Forse un periodo così turbolento dal punto di vista politica non si era visto da anni, nel Regno Unito. Dopo le dimissioni del primo ministro Keir Starmer e mentre nel Paese continua l’aspro dibattito fra coloro che rimpiangono l’uscita dall’Europa e i sostenitori accaniti della Brexit, anche l’Irlanda rappresenta pur sempre un terreno acceso di scontro fra visioni opposte.
Ci occupiamo perciò oggi di Sinn Féin (tradotto: “Noi stessi”), il partito politico d’ispirazione socialdemocratica e repubblicana che governa l’Irlanda del Nord. Michelle Doris ‘O Neill (nella foto), vicepresidente di Sinn Féin, è l’attuale capo del governo in Irlanda del Nord, dove va avanti il confronto fra separatisti e unionisti con l’Irlanda del Sud.

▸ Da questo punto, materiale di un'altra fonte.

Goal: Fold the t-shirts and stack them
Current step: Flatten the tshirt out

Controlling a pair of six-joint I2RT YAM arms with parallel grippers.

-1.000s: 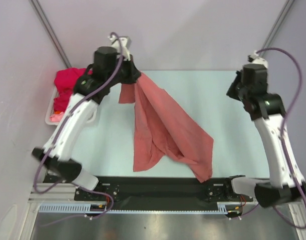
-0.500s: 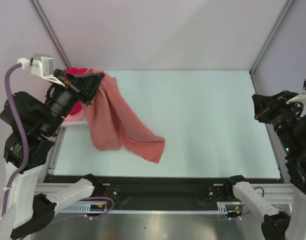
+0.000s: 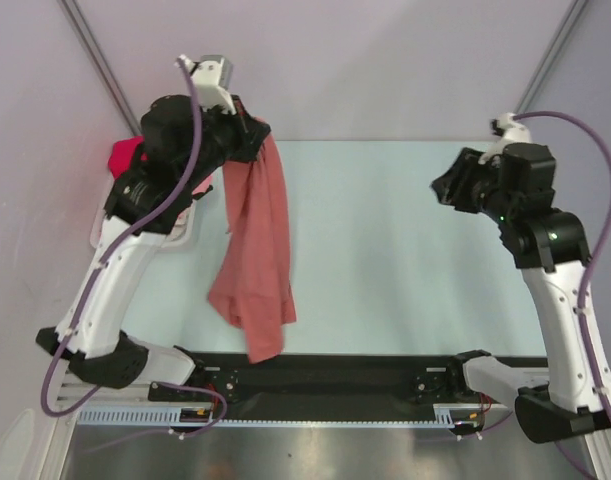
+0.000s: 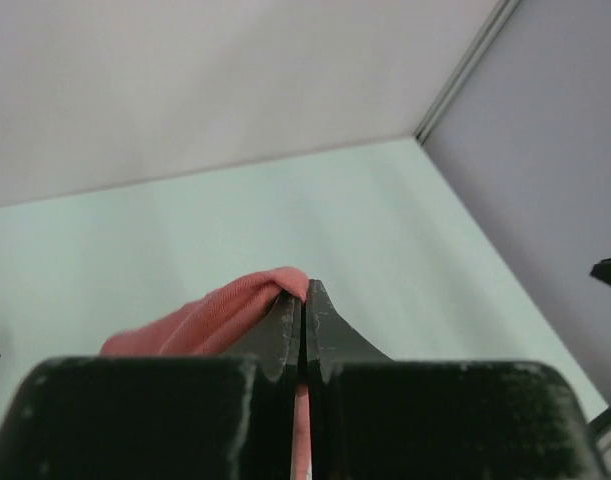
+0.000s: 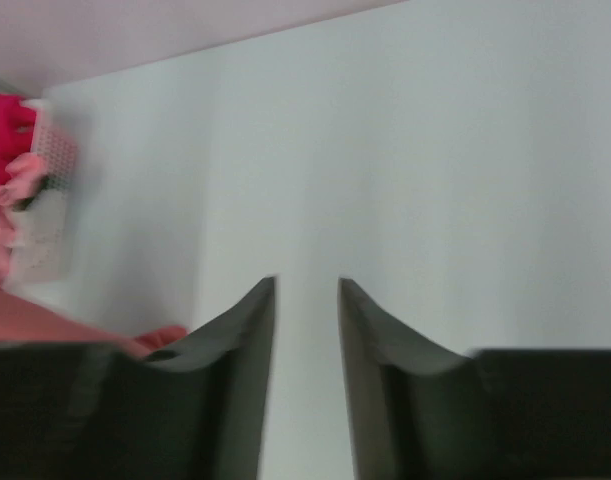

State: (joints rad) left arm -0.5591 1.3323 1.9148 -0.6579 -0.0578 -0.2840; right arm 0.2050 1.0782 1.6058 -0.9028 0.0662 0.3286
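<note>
Three t-shirts: one salmon-red t-shirt (image 3: 255,250), one crimson t-shirt (image 3: 125,155), one light pink t-shirt (image 5: 7,222). One white basket (image 5: 40,240). One table (image 3: 405,260). Two robot arms: left arm (image 3: 115,270), right arm (image 3: 560,290). Two grippers: left gripper (image 4: 303,300), right gripper (image 5: 307,290).

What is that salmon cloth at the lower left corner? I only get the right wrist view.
Observer: A salmon-red t-shirt, hanging from the raised left tool over the table's left side.
Operator: Is that tool actually clamped on it?
Observer: Yes, the left wrist view shows its jaws shut on a fold of the cloth.
Operator: How close is my right tool to it?
Observer: Well apart; the right tool is over the table's right side, the shirt on the left.
</note>
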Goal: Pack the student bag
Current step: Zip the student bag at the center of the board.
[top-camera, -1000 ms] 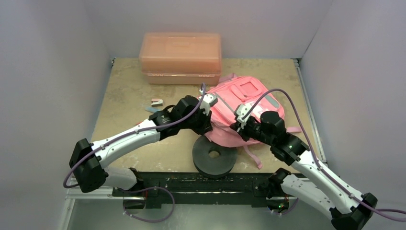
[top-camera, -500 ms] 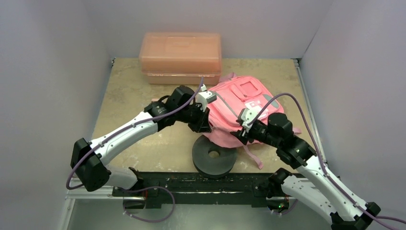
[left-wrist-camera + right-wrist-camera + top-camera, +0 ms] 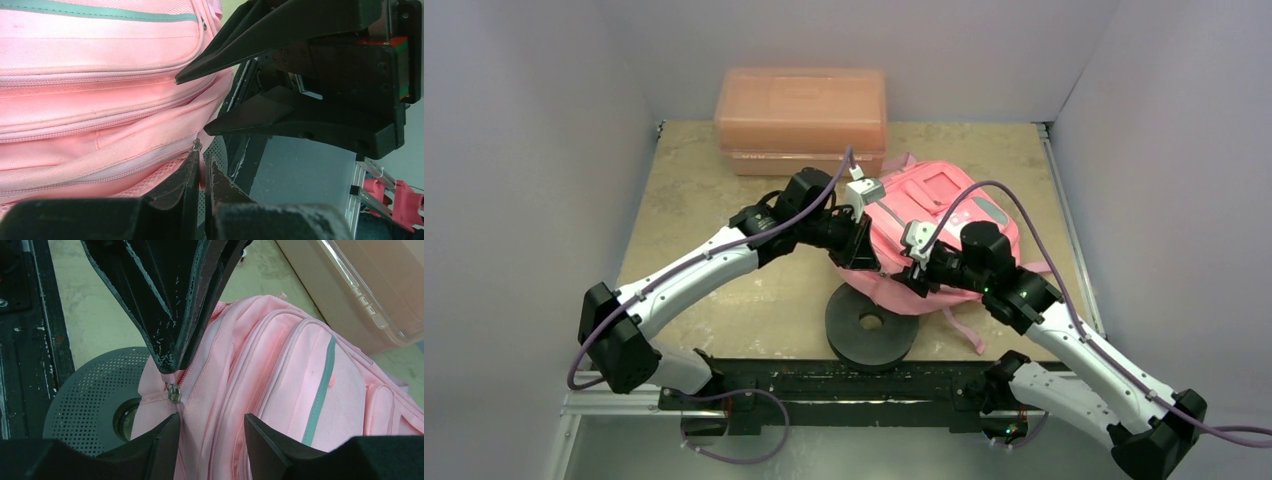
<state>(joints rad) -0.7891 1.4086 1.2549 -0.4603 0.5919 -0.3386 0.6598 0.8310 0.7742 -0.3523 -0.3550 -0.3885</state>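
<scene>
Student bag lying right of bench centre, overlapping black disc at near edge, left gripper pinching its zip pull, right gripper hovering alongside, jaws half apart and empty, unzipping apparently underway, packing proper appearing not yet begun

Student bag: soft, matt pink woven cloth with a smooth grey trim band and a small shiny metal zip pull; far-left box: smooth, translucent salmon plastic with a slight gloss. Near disc: dull dark grey, finely perforated; table: matt, mottled beige, stone-like. Left gripper: matt black plastic, scuffed with pale flecks.
</scene>
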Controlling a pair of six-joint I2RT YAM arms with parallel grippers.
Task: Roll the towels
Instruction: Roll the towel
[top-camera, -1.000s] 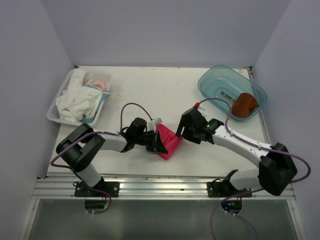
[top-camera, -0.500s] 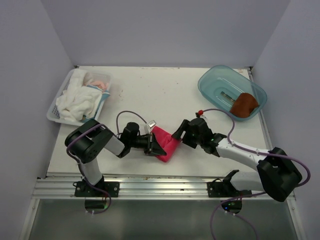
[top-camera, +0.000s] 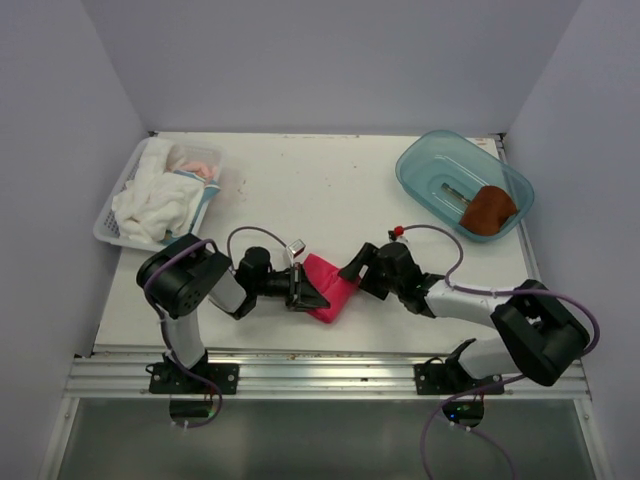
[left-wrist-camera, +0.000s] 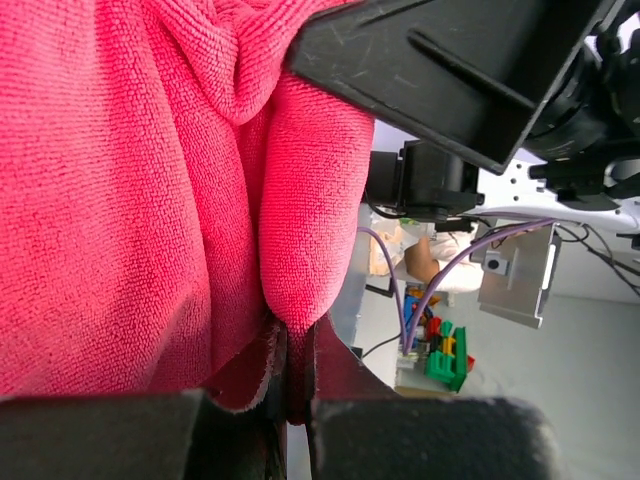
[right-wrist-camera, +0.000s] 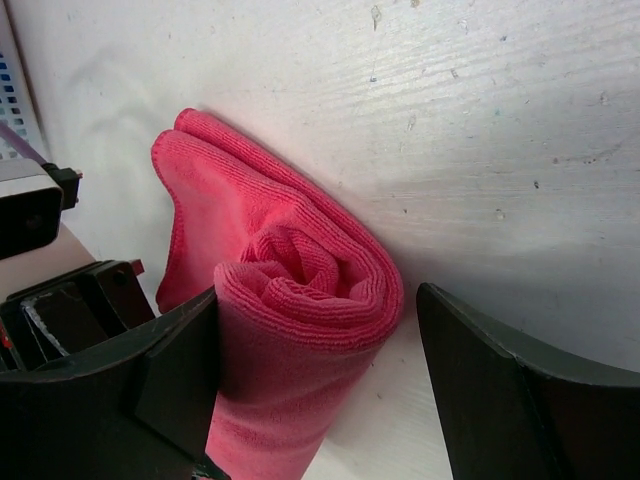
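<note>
Pale walls (top-camera: 320, 60) enclose the scuffed white table (top-camera: 300, 190), where the pink-red towel (top-camera: 335, 285) lies partly rolled near the front edge, with the left end effector (top-camera: 306, 291) clamped on its loose end and the right end effector (top-camera: 352, 272) spread apart around the roll, while the rust-brown towel (top-camera: 490, 210), seemingly finished, rests in the blue tub (top-camera: 425, 160).
</note>
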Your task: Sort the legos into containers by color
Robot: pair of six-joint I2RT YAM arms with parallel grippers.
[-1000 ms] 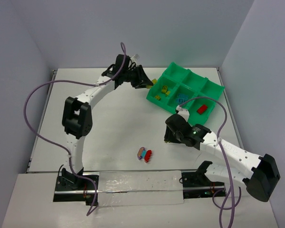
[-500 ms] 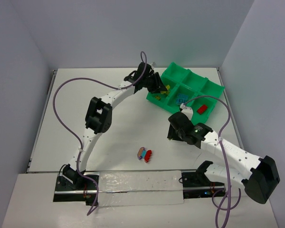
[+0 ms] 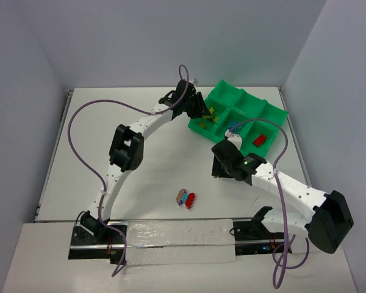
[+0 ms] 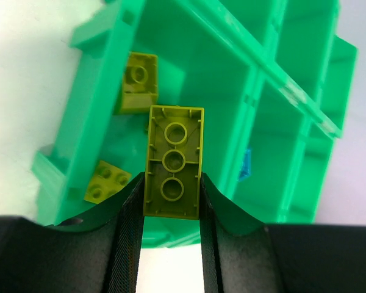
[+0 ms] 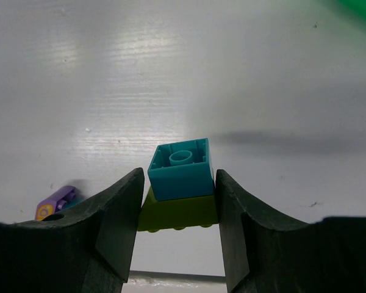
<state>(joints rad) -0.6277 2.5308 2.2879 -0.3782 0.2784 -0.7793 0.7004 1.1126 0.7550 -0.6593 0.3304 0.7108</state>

Fra questo ultimi si registra nei giorni scorsi la posizione dell’ex primo ministro Leo Varadkar, secondo il quale un governo britannico guidato dal partito riformista, intenzionato a “raddoppiare la posta sulla Brexit”, potrebbe fungere da “acceleratore” verso la riunificazione irlandese. Anche l’attuale Ministro della Giustizia irlandese, Jim O’Callaghan, ha suggerito che un’ascesa del nazionalismo inglese potrebbe influenzare il dibattito sul futuro costituzionale dell’Irlanda del Nord e, potenzialmente, anticipare i tempi di eventuali futuri referendum sull’unità.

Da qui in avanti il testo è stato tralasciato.